WHAT YOU SHOULD DO: Print the listing below only from the line that has "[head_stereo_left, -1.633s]" through the line that has "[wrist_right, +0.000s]", exactly, and drop any picture.

AVAILABLE DATA:
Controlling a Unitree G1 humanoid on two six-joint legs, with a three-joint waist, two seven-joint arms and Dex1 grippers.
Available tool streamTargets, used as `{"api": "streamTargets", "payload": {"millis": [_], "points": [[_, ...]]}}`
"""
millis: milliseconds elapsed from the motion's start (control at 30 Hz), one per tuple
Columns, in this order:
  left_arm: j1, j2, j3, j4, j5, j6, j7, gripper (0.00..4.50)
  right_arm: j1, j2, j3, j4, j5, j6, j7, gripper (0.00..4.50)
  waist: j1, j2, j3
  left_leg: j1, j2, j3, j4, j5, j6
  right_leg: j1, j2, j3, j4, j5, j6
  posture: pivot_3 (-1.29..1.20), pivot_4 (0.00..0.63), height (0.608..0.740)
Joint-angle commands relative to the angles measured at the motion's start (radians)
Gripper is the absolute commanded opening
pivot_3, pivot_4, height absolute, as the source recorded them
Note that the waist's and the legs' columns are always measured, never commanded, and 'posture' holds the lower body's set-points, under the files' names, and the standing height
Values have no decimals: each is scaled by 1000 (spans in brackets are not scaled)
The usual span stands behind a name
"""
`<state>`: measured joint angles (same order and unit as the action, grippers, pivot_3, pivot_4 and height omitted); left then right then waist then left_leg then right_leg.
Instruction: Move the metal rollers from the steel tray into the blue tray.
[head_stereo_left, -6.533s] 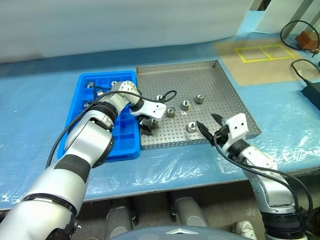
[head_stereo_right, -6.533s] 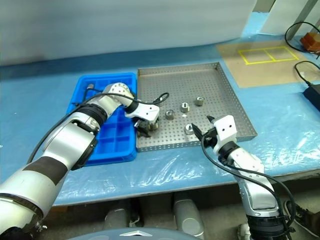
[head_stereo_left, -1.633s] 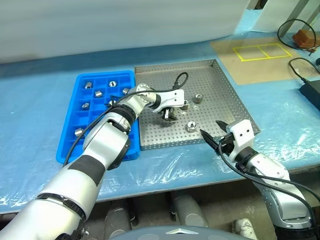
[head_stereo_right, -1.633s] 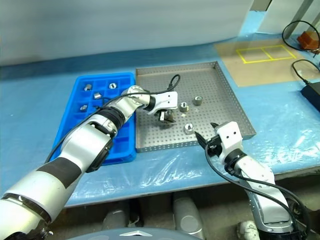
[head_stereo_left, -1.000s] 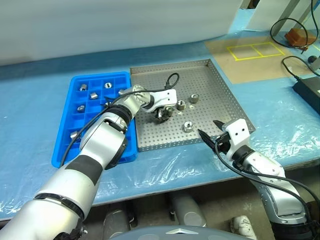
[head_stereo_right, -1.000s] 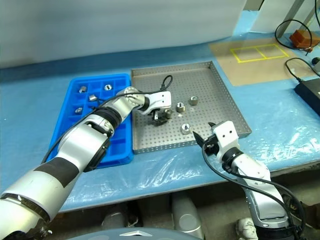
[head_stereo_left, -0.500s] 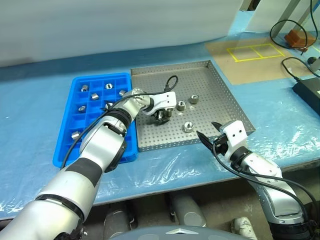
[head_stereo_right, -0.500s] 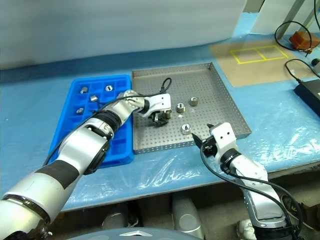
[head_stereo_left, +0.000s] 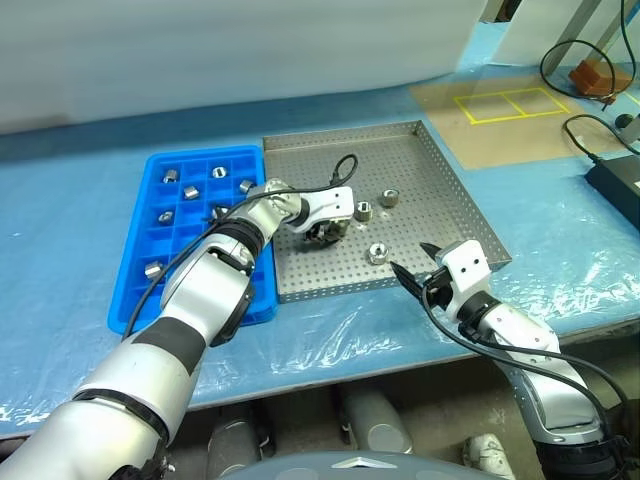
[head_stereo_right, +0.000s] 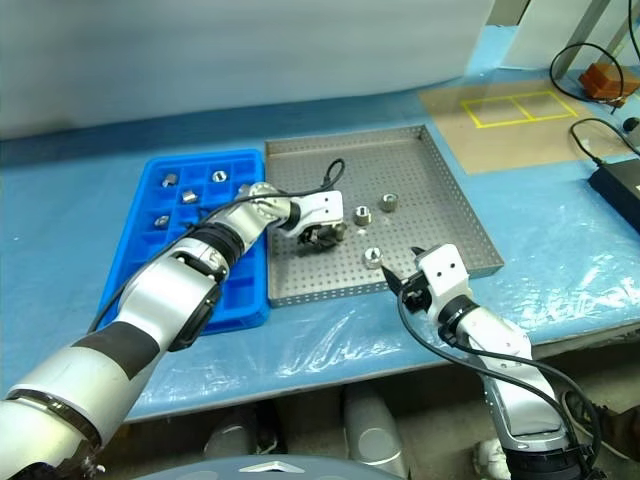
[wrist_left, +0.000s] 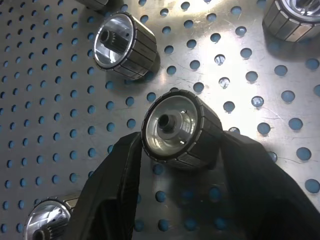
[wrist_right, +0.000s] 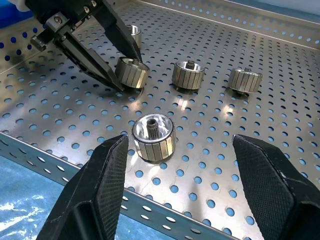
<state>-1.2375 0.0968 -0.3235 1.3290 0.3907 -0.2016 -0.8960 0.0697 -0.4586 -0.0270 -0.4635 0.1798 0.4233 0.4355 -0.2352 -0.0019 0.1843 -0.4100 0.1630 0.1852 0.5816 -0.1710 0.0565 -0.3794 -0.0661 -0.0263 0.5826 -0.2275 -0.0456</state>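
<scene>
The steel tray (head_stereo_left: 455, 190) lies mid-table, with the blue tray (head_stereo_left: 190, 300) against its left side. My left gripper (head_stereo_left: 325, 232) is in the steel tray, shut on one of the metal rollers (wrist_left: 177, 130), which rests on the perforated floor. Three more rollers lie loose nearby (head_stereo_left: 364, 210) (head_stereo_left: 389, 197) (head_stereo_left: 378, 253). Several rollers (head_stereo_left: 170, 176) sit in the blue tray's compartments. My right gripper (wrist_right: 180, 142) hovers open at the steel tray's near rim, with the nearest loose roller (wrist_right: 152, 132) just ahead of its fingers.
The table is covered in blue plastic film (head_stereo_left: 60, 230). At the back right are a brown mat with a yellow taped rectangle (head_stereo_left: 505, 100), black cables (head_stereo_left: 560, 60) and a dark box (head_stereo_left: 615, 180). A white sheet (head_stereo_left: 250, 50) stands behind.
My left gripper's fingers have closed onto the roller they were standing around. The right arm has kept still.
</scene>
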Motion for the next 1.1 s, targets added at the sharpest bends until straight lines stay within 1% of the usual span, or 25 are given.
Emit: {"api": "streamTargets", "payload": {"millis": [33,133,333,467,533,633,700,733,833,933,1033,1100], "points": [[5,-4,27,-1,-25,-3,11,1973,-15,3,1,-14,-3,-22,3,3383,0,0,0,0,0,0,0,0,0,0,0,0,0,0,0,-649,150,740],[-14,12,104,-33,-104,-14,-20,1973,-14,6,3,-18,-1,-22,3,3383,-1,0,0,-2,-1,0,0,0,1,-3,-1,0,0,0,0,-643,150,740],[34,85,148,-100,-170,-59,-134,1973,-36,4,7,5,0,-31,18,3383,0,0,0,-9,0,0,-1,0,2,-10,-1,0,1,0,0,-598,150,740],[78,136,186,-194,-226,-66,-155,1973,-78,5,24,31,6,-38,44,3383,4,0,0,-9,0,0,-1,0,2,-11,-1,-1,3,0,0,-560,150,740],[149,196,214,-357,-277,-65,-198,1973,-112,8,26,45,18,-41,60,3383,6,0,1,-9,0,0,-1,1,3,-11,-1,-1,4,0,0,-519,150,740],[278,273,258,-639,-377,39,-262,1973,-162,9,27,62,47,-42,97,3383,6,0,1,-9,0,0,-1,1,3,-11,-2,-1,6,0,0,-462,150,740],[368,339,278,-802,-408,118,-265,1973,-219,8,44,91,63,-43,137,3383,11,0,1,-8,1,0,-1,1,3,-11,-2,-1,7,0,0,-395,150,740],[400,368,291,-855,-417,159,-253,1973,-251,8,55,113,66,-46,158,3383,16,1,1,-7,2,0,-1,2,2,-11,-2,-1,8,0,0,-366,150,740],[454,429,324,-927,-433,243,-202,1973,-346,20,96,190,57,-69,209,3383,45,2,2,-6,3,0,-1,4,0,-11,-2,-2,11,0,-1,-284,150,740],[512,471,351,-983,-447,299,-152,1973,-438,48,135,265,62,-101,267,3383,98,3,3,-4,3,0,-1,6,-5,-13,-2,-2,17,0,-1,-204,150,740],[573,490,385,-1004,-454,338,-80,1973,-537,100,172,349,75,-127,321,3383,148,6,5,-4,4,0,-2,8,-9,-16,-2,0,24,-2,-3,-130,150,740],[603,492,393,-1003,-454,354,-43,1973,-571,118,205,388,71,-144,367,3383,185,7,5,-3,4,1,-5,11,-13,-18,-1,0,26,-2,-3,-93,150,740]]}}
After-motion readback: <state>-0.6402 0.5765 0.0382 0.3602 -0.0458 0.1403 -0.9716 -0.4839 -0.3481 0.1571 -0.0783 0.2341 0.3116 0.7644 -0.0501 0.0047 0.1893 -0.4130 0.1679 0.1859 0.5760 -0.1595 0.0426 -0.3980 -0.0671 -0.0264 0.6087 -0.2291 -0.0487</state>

ANSWER TO THIS EXERCISE:
[head_stereo_left, -1.633s] 
[head_stereo_right, -1.633s] 
[head_stereo_left, -1.000s] 
[head_stereo_right, -1.000s] 
[head_stereo_left, -0.500s] 
[head_stereo_right, -0.500s] 
[head_stereo_left, +0.000s] 
[head_stereo_right, +0.000s] 
[wrist_left, +0.000s] 
[wrist_right, +0.000s] 

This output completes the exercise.